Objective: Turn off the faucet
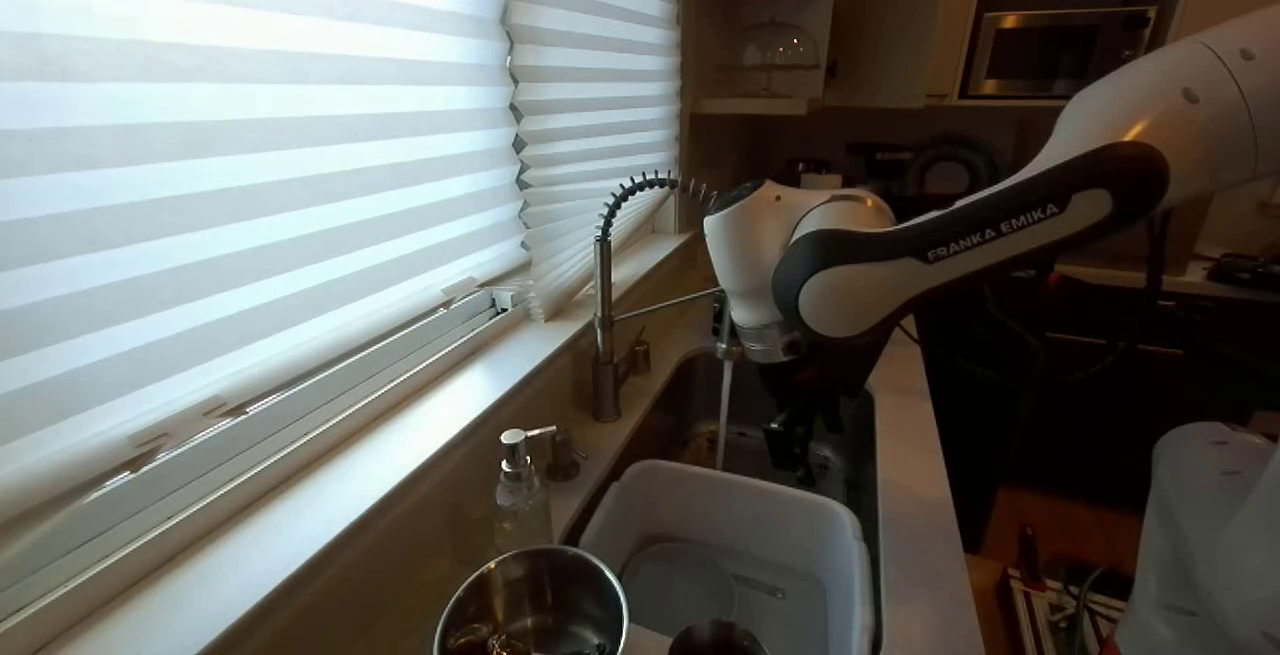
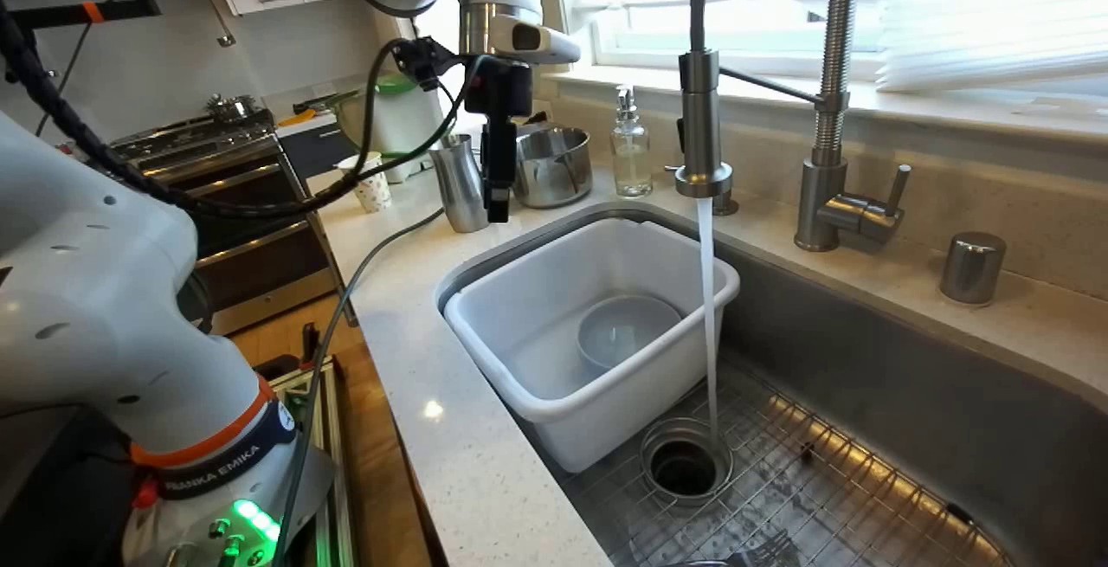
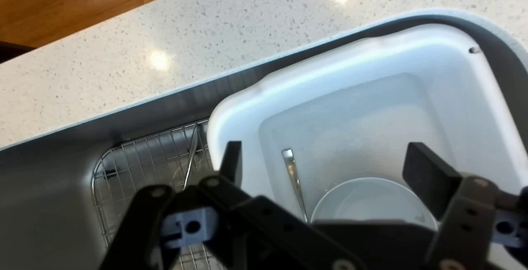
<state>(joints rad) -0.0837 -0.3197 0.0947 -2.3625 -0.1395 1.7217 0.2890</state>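
One hand [image 3: 328, 163], two fingers [image 3: 429, 179] wide apart, points down over one white tub [image 2: 623, 415] while one faucet [image 2: 704, 130] runs.

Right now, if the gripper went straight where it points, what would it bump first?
Probably the tub in the sink, below the open gripper, though depth leaves unclear which part it would touch.

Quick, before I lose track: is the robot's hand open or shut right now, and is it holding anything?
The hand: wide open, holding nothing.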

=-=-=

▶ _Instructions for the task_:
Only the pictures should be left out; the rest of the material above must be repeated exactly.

▶ _Response below_:
Objective: Turn off the faucet
<state>(joints rad) -0.0837 -0.3197 0.0947 -2.3625 -0.1395 1.7217 0.2890</state>
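One hand [image 3: 328, 163], two fingers [image 3: 429, 179] wide apart, points down over one white tub [image 2: 623, 415] while one faucet [image 2: 704, 130] runs.

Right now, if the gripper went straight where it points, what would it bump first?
Probably the tub in the sink, below the open gripper, though depth leaves unclear which part it would touch.

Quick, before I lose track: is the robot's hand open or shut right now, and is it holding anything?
The hand: wide open, holding nothing.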

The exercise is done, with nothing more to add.